# Exercise brief:
Starting at the line below that contains "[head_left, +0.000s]" and ending at the line that contains "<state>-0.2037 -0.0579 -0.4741", retype each line exactly as it stands, but omit the pictures.
= = = = =
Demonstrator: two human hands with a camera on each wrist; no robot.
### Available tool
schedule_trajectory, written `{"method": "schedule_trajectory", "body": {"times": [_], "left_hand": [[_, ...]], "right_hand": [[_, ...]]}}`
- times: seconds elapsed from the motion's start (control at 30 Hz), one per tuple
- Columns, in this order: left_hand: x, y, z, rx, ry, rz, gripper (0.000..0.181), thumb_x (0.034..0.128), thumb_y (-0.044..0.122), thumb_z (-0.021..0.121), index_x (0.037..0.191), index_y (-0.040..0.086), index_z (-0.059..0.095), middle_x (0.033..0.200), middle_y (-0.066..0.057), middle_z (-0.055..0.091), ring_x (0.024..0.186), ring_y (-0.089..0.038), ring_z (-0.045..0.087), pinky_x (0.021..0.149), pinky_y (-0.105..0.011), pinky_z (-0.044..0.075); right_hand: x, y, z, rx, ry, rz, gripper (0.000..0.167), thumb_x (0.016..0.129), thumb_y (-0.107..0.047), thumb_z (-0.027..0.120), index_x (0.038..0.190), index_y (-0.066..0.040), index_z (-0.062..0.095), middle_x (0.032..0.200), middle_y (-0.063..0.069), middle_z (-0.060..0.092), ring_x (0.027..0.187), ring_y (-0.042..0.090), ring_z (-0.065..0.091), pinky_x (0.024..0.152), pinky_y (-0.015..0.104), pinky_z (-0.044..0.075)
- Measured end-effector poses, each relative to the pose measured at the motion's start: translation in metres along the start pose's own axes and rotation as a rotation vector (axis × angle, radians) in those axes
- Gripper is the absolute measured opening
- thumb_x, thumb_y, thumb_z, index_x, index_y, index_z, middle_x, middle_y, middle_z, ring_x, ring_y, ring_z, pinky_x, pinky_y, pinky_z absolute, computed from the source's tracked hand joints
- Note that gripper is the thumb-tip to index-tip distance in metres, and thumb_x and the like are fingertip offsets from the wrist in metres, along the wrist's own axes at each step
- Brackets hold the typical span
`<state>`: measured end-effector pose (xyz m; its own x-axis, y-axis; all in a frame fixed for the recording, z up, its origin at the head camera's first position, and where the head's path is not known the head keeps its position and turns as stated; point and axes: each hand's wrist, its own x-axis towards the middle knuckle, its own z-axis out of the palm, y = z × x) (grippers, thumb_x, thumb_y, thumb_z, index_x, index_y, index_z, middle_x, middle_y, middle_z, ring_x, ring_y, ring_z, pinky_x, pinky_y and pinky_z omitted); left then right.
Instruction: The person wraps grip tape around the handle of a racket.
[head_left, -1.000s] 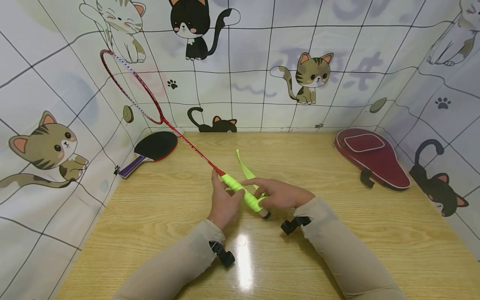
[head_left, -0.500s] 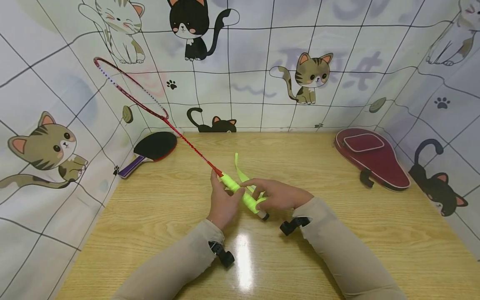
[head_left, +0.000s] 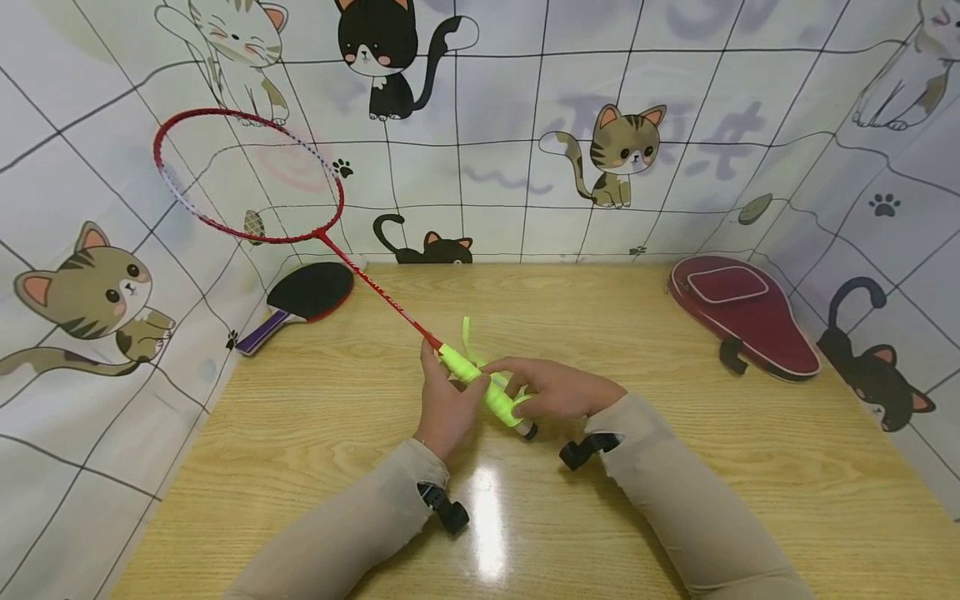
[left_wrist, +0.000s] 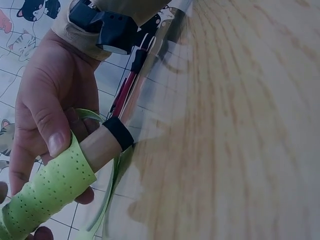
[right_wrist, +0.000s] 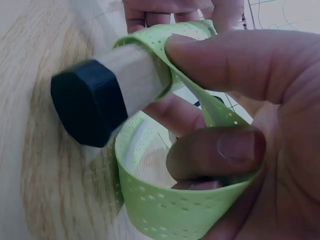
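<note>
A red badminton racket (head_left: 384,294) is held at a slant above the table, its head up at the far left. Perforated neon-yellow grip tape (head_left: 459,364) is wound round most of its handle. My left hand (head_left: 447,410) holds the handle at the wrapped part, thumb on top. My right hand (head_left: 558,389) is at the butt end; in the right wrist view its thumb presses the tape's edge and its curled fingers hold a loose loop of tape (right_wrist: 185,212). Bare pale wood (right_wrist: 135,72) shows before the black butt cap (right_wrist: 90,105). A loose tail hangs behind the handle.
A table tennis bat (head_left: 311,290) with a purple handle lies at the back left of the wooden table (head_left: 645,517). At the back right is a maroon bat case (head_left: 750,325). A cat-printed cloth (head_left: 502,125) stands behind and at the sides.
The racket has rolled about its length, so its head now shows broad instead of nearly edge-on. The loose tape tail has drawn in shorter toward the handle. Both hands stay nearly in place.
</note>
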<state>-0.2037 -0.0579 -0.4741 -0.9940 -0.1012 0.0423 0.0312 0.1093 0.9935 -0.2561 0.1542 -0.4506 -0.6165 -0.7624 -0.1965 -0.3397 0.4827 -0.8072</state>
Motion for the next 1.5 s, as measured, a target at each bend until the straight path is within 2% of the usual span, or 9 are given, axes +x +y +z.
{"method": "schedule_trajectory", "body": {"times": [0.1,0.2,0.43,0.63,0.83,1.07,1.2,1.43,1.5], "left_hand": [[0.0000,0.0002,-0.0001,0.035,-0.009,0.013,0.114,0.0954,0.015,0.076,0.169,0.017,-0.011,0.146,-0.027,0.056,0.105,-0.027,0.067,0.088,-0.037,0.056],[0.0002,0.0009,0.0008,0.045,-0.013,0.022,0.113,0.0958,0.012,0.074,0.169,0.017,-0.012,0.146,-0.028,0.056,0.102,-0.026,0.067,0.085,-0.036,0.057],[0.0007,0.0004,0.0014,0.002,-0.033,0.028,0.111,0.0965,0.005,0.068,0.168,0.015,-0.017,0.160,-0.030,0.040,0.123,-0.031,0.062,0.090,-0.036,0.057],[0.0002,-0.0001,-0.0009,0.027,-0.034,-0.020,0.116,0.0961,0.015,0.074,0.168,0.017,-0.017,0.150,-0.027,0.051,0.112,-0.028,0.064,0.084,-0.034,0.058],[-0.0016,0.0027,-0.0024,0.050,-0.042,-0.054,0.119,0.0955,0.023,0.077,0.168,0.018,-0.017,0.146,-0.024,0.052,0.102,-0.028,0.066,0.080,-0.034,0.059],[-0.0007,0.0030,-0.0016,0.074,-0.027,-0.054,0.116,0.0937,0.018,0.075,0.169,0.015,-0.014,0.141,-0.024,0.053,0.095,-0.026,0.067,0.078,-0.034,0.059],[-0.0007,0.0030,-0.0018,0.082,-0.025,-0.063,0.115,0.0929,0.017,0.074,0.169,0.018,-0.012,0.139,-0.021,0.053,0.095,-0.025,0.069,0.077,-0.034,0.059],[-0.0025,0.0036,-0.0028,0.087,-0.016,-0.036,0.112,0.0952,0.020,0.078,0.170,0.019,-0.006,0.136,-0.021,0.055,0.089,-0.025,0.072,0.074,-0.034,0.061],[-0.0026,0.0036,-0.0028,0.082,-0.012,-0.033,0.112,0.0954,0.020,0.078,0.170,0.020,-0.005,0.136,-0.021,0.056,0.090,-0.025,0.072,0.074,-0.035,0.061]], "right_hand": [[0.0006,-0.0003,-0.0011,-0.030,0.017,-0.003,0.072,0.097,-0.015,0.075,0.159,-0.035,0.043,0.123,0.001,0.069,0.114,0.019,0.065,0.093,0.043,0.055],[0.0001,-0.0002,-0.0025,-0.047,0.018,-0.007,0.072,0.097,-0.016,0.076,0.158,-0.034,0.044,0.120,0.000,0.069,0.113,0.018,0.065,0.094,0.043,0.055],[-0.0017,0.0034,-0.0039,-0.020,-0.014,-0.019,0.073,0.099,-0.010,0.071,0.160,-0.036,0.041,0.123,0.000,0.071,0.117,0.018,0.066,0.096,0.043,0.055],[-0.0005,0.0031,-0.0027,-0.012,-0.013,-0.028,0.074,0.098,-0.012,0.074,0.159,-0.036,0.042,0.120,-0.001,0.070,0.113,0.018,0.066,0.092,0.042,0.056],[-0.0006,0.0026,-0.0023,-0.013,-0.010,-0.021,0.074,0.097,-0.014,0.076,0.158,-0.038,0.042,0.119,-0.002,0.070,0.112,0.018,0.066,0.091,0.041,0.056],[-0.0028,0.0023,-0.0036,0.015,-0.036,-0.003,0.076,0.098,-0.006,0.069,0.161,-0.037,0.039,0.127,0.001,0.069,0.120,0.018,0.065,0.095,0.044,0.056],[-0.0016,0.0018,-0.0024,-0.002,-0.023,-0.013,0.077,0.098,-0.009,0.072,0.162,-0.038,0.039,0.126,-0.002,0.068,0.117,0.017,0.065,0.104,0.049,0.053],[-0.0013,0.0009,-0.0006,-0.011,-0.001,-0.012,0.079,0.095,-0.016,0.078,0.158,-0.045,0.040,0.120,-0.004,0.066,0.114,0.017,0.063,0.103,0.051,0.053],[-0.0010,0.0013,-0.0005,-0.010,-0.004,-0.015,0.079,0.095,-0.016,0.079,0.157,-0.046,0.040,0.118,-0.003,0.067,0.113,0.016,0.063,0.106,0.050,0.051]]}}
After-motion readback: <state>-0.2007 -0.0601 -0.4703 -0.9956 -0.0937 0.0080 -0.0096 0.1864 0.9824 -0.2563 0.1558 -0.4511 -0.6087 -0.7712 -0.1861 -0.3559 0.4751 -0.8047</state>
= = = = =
# Result:
[head_left, +0.000s] 
[left_wrist, +0.000s] 
[right_wrist, +0.000s] 
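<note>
A red badminton racket (head_left: 384,294) is held at a slant above the table, its head up at the far left. Perforated neon-yellow grip tape (head_left: 459,364) is wound round most of its handle. My left hand (head_left: 447,410) holds the handle at the wrapped part, thumb on top. My right hand (head_left: 558,389) is at the butt end; in the right wrist view its thumb presses the tape's edge and its curled fingers hold a loose loop of tape (right_wrist: 185,212). Bare pale wood (right_wrist: 135,72) shows before the black butt cap (right_wrist: 90,105). A loose tail hangs behind the handle.
A table tennis bat (head_left: 311,290) with a purple handle lies at the back left of the wooden table (head_left: 645,517). At the back right is a maroon bat case (head_left: 750,325). A cat-printed cloth (head_left: 502,125) stands behind and at the sides.
The racket has rolled about its length, so its head now shows broad instead of nearly edge-on. The loose tape tail has drawn in shorter toward the handle. Both hands stay nearly in place.
</note>
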<state>-0.2037 -0.0579 -0.4741 -0.9940 -0.1012 0.0423 0.0312 0.1093 0.9935 -0.2561 0.1542 -0.4506 -0.6165 -0.7624 -0.1965 -0.3397 0.4827 -0.8072</state>

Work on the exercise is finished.